Marcel Beyers kluger Zeitroman “Kaltenburg”
admin | Posted 07/04/2008 | Belletristik | Keine Kommentare »
Frankfurt am Main(dpa) – Vögel können etwas Unheimliches an sich haben,
zumal wenn sie uns ausgestopft aus den Vitrinen einer naturkundlichen
Sammlung anblicken.
Aber vielleicht geht die Beunruhigung gar nicht von
der zur Schau gestellten Kreatur aus, sondern liegt im menschlichen
Betrachter und seinen Vorurteilen verborgen. Auf diese Idee kann man
kommen, wenn man Marcel Beyers klugen Ornithologenroman "Kaltenburg"
gelesen hat.
Der 1965 in Westdeutschland geborene, seit 1996 in Dresden lebende
Autor, der bereits mit seinen Romanen "Flughunde" (1995) und "Spione"
(2000) das Spannungsfeld zwischen Wissenschaft und Geschichte
ausgelotet hat, erzählt die Biografie des fiktiven Zoologieprofessors
und leidenschaftlichen Tierfreundes Ludwig Kaltenburg, der nach dem
Zweiten Weltkrieg in Dresden sein Institut aufbaut, Anfang der 60er
Jahre die DDR verlässt und 1989 in Österreich stirbt.
Aber alles, was wir über diesen charismatischen Forscher wissen,
erfahren wir von dem Ich-Erzähler Hermann Funk, einem Schüler und
Vertrauten Kaltenburgs. Funk verliert als Elfjähriger bei der
Bombardierung Dresdens im Februar 1945 seine Eltern, und Kaltenburg,
ein Bekannter der Familie seit Hermanns Kindertagen, wird zu einer Art
Ersatzvater. Aber dieser merkwürdige Erzähler, der sich in der
Gegenwart in Gesprächen mit einer Dolmetscherin an Kaltenburg erinnert,
ist keineswegs eine objektive Instanz.
Im krassen Gegensatz zu Jonathan Littells skandalumwitterten
Breitwand-Roman "Die Wohlgesinnten", der mit grellen Effekten die Leser
schockiert, reflektiert Beyer die Schwierigkeiten historischen
Erzählens. So macht er seinen klug gebauten Roman immun gegen schnelle
Vereinnahmungen, arbeitet dezent mit Anspielungen, kultiviert eine Art
"verdecktes Erzählen". Dabei ist der Text sehr gut lesbar, weil immer
am konkreten Detail festgemacht. Wir erfahren sehr viel über
Mauersegler, Riesenalke, Dohlen und Nachtreiher.

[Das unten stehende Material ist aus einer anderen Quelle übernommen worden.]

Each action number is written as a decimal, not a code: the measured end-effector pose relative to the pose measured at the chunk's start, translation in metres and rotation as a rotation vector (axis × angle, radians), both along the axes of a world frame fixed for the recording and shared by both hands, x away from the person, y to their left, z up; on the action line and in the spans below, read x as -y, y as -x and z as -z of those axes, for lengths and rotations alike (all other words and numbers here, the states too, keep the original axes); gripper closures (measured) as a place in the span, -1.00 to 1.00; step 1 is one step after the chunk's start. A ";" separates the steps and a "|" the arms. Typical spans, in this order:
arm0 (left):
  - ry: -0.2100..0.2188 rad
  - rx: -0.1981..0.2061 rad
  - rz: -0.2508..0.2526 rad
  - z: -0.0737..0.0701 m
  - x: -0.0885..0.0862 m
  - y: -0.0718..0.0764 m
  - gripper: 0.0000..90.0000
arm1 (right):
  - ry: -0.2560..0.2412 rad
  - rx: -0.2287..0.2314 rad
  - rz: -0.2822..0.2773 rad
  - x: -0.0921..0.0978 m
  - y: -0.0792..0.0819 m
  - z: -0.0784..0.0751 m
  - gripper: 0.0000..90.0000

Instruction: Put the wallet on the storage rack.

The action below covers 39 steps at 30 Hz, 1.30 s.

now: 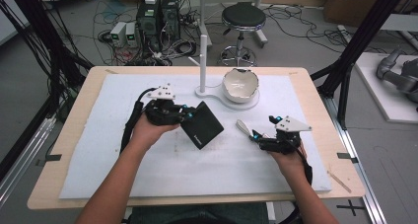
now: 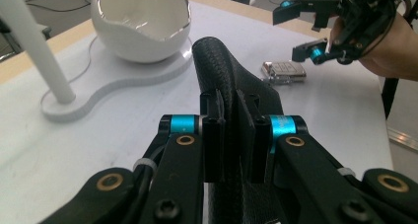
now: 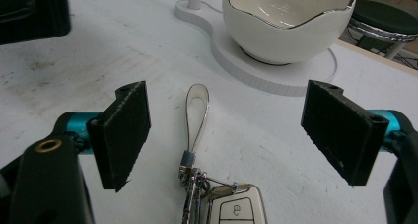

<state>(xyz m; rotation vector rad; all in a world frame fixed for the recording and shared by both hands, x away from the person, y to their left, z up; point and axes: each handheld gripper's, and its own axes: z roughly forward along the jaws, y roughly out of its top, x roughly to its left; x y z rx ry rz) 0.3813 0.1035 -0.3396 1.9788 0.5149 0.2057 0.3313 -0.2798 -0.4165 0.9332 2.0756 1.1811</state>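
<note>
1. On the white mat (image 1: 197, 169), nearest the person, the right gripper (image 1: 260, 135) hangs low in the person's right hand (image 1: 288, 157), in front of the white bowl (image 1: 240, 85) and somewhat to its right. Its jaws stand wide apart with nothing between the pads.
2. In the right gripper view a car key fob (image 3: 239, 209) lies on the mat between the open jaws and a little beyond them, touching neither pad. Its pale leather loop (image 3: 197, 113) runs from the metal ring toward the bowl. In the high view the fob (image 1: 243, 127) lies just ahead of the right gripper's tips, on the bowl's near side.
3. To the left of the bowl and nearer the person, the left gripper (image 1: 190, 114), in the person's left hand (image 1: 148, 132), has its jaws clamped on the edge of a black wallet (image 1: 202, 125). In the left gripper view the textured wallet (image 2: 224, 71) stands on edge between the pads.
4. The bowl, its rim jagged like a cracked eggshell, sits on a flat white base (image 1: 246, 104).
5. A white post (image 1: 203, 61) rises upright from the same base, just left of the bowl.
6. Beyond the table's far edge, behind the bowl, stands a round black stool (image 1: 243, 17).
</note>
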 end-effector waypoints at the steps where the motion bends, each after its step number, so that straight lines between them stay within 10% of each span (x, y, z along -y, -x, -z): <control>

Im ersten Teil gibt es eine scheinbar unschuldige, fast idyllische
Szene am Bahndamm. Funk ist noch ein Kind, er sammelt mit seinem Vater
seltene Gräser. "Und oben auf dem Damm die langsamen Züge, aus ein paar
Personen-und unzähligen Viehwaggons zusammengestellt, in denen sich die
Tiere niemals rühren, wohin fahren die, will ich von meinem Vater
wissen. Nach Osten – oder kennst du die Himmelsrichtungen nicht".

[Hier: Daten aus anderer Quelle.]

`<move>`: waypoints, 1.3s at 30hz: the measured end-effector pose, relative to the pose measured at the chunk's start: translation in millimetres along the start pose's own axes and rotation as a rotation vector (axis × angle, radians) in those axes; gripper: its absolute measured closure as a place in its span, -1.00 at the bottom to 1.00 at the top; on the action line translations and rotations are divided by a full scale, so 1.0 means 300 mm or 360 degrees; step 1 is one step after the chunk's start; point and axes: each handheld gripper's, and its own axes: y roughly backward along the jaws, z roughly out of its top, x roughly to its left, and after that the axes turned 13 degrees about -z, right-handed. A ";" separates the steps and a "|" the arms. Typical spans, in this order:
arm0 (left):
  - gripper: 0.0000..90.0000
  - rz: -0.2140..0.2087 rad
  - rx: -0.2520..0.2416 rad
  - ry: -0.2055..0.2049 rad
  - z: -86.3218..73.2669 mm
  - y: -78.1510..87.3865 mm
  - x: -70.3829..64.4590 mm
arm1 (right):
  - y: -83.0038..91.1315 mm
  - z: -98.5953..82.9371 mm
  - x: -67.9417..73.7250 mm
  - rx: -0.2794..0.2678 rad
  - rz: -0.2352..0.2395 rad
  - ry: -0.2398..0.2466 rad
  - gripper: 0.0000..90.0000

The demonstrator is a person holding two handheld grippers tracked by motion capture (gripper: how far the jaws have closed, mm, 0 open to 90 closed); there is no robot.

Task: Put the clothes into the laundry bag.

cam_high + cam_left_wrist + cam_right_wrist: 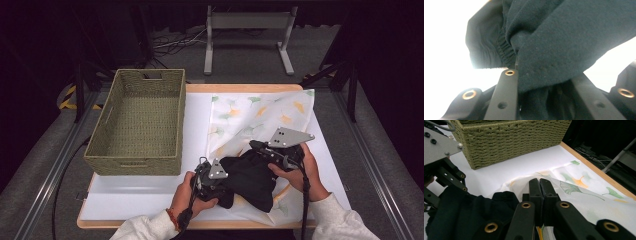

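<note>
Black garment [250, 177] on the bench [135, 195], right of the basket [137, 122]: left tongs [220, 187] clamp its near-left edge; right tongs [255, 146], closed empty, rest at its far edge.

Table light: white rectangular tabletop [150, 192] bright, dark surroundings.
Glare: left gripper view's background blown out white.
Focus: dark soft fabric garment [564, 40] close and slightly soft; the high view is grainy.
</note>
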 end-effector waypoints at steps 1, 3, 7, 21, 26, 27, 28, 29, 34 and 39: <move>0.69 -0.0005 -0.0012 -0.0005 0.009 -0.002 0.000 | 0.003 0.004 0.002 -0.0003 0.0000 -0.0001 0.98; 0.70 0.0004 -0.0043 -0.0023 0.029 -0.011 -0.005 | 0.007 0.009 0.002 -0.0011 -0.0002 0.0006 0.98; 0.70 0.0031 -0.0091 -0.0118 0.084 -0.020 -0.051 | 0.008 0.016 0.003 -0.0004 -0.0005 0.0007 0.98; 0.71 0.0162 -0.0171 -0.0042 0.184 -0.139 -0.003 | 0.024 0.024 0.009 -0.0026 0.0003 0.0008 0.98; 0.70 0.0194 -0.0192 -0.0034 0.211 -0.163 0.008 | 0.024 0.020 0.010 -0.0024 0.0007 0.0001 0.98; 0.70 0.0173 -0.0196 -0.0026 0.210 -0.168 0.014 | 0.024 0.018 0.009 -0.0018 0.0004 -0.0006 0.98; 0.69 0.0142 -0.0202 -0.0021 0.207 -0.170 0.020 | 0.023 0.015 0.007 -0.0017 -0.0002 -0.0008 0.98; 0.66 0.0113 -0.0219 -0.0017 0.201 -0.169 0.024 | 0.023 0.011 0.004 -0.0013 -0.0006 -0.0014 0.98; 0.37 0.0013 -0.0262 -0.0037 0.175 -0.143 0.011 | 0.020 -0.012 -0.014 0.0014 -0.0029 -0.0036 0.98; 0.00 -0.0068 -0.0304 -0.0074 0.166 -0.100 -0.016 | 0.019 -0.028 -0.024 0.0028 -0.0039 -0.0058 0.98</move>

Hier tun sich die Abgründe deutscher Geschichte auf, erst der
Nationalsozialismus, dann die stalinistischen Verfolgungen in der DDR,
auch an den sowjetischen Antisemitismus erinnert Beyer. Dabei lässt
sich die Hauptfigur kaum fassen. Kaltenburg ist einerseits der
unpolitische Zoologe, der mit unzähligen Tieren das Haus teilt, eine
fast putzige, liebenswerte Figur: "Er hob den Deckel von der Teekanne,
als wolle er vorsichtig prüfen, ob sich ein Kleintier darin eingenistet
hätte." Andererseits agiert er als aalglatter Opportunist, der sich mit
jeder Diktatur auf seine Art arrangiert.
Eine unheimliche, frostige Atmosphäre zieht sich wie ein schnurgerader
Vogelflug durch diesen Roman, und nur Hermanns Funks Ehefrau Klara, die
seit ihrer Jugend von Marcel Prousts Riesenroman "Auf der Suche nach
der verlorenen Zeit" fasziniert ist, erscheint als Gegenfigur zu den
Karrieristen jedweder Couleur. Sie hegt Zweifel an der Selbstgewissheit
jeder Lebenserinnerung, "als könnten die Erinnerungen Halt bieten, wo
doch im Gegenteil die Rückschau uns zutiefst erschüttern, unser
jetziges Leben aus den Fugen geraten lassen müsste."